DESTINATION AUSTRALIA In praise of the local
Christine McCabe negotiates the ethical minefield surrounding the great 100-mile food debate Apart from the south of France and parts of Italy, South Australia is unique in the range of produce available within a relatively short distance
VERYTHING old is new again as regionality and seasonality, those pre-global market notions that determined what our grandparents ate, become the chosen perimeters for eco-conscious restaurateurs. With the rise and rise of farmers’ markets, and endless television food programs devoted to earnest cheesemakers and growers of everything from truffles to turnips, consumers are being encouraged to think harder about the origins of their food and chefs to source produce locally.
How far you take this concept is another question and at times a very vexed one.
Gordon Ramsay caused a stir when he suggested chefs should be fined for using non-seasonal produce; on the other hand, acerbic British restaurant critic A. A. Gill has labelled self-sufficiency (the ultimate seasonality-regionality end game) as ‘‘ small-minded, selfish, mean, mistrustful and ultimately fascist’’.
Yet there’s no ignoring the argument for thinking globally but eating locally, and some Australian restaurants have taken the 100-Mile Diet, or locavore concept, strictly to heart.
Named the New Oxford American Dictionary’s ‘‘ word of the year’’ in 2007, the term locavore was coined in (where else but) San Francisco. It describes the apparently straightforward philosophy of eating food grown and harvested locally, generally within a 100-mile (or 160km) radius.
Bestsellers have been penned documenting the joys and pitfalls of this process, including The100-MileDiet: A Year of Local Eating by Canadians Alisa Smith and J. B. MacKinnon and novelist Barbara Kingsolver’s lyrical Animal, Vegetable, Miracle .
One Australian restaurant is attempting to adhere to the philosophy as strictly as possible.
The concept for Locavore, opened in late 2007 on the Stirling high street in the Adelaide Hills, ‘‘ was born while holidaying with my wife in Paris’’, says owner Chris March.
‘‘ Every day we embarked on a trip and every day we were offered only food and wine from the place we were visiting. When I returned to the Adelaide Hills I realised few regions in the world could offer more.’’
Regionality was Locavore’s loose guiding principle at the outset, March says. ‘‘ But as we began meeting with Hills producers we discovered we could fulfil the criteria of the 100-Mile Diet with relative ease.’’
Of course there are some critical exceptions — tea, coffee, sugar and chocolate — so Locavore has devised a mission statement to cover all bases: if not local then family farmed, if not family farmed then organic, if not organic then fair or free trade. Thus the restaurant serves rainforest alliance, fair trade coffee, locally roasted. ‘‘ Our get-out-of-jail-free card,’’ quips March.
The immediate Hills area offers a huge variety of produce from fruit, berries and vegetables to beef, venison (including a tasty chorizo), cheese, milk, olive oil, herbal teas and preserves; March dubs the Hahndorf-based, fifth-generation family-run Beerenberg ‘‘ the R. M. Williams of jams’’.
And 100 miles as the crow flies takes in the Barossa, McLaren Vale, Adelaide Plains, the Gulf, wheat belt and half of Kangaroo Island, March advises. Which means the wine list’s a breeze. Of course there’s no scotch and coke but March tells me he has managed to track down a locally produced gin, vodka and brandy as well as mixers, mineral water and fresh juices.
He says that in Locavore’s first year, ‘‘ we were pretty much feeling our way. . . sourcing small suppliers, many home growers, and this year we’ll be expanding our menu’’.
As March points out, most of the food we eat ‘‘ is better travelled than we are’’. ( Choice magazine found that a typical basket of supermarket goodies has travelled the equivalent of twice around the globe.)
Yet so-called food miles are only one indicator of the environmental cost of production and it is simplistic, some say misleading (even deceptive), to measure environmental impact simply by the distance from paddock to plate.

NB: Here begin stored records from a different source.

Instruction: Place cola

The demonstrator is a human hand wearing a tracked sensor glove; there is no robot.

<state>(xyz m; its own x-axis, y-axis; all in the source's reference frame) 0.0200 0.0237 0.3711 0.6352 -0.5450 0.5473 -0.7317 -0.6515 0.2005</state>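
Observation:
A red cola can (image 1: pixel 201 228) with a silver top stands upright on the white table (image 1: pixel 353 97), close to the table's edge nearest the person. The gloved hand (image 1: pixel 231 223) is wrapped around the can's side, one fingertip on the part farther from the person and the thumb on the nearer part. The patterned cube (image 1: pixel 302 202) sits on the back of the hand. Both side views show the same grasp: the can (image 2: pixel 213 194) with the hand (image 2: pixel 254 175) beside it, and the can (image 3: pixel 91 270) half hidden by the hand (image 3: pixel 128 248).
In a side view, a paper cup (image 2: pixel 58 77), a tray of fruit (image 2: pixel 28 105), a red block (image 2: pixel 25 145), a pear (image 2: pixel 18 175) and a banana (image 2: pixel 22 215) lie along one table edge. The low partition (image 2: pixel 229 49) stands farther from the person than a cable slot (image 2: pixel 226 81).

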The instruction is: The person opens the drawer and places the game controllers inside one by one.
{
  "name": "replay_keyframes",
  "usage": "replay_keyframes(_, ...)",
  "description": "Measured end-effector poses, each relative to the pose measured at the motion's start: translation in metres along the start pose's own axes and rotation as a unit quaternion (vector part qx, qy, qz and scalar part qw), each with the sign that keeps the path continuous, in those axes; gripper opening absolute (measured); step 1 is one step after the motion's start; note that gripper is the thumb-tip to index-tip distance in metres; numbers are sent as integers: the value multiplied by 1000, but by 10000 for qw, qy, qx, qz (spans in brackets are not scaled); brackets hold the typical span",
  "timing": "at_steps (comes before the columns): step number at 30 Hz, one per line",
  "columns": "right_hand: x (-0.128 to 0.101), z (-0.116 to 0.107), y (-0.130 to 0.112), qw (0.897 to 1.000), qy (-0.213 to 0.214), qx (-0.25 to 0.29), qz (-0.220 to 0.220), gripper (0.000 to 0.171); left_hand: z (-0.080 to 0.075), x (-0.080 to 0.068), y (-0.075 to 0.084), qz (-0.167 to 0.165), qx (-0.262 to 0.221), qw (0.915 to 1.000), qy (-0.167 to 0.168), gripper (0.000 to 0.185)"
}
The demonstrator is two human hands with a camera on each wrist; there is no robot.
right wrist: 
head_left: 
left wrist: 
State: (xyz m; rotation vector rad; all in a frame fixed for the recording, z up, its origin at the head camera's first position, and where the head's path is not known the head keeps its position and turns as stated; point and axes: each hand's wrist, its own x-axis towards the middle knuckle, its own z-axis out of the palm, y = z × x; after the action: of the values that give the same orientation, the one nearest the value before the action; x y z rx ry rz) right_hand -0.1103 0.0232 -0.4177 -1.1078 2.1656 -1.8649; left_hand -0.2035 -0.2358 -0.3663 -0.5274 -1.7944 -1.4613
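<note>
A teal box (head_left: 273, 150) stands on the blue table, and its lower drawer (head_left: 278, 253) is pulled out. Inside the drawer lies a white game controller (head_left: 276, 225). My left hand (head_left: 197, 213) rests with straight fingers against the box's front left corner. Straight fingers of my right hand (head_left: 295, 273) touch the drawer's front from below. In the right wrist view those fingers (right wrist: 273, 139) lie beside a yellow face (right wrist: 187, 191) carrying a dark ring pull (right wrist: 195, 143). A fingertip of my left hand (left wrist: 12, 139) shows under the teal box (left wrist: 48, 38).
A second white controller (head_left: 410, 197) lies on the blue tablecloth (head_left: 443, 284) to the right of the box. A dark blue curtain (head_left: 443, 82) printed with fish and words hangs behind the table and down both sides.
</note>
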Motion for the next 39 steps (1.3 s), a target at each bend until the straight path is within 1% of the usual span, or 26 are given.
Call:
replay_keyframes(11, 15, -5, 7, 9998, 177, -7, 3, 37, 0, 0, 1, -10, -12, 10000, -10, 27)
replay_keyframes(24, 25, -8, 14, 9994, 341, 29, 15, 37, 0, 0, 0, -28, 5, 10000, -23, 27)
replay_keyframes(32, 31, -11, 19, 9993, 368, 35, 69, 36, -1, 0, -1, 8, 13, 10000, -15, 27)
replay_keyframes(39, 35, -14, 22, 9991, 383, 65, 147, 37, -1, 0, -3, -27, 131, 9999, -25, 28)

And let’s face it, the 100-Mile Diet soon loses its allure if you live in Alaska or Alice Springs.
Recent studies have shown the transport of food accounts for only a small percentage of greenhouse gas emissions; far more are expended growing and producing food, throwing up huge anomalies. A New Zealand report claims their dairy farmers are able to deliver product to Britain with a smaller carbon footprint than their British counterparts.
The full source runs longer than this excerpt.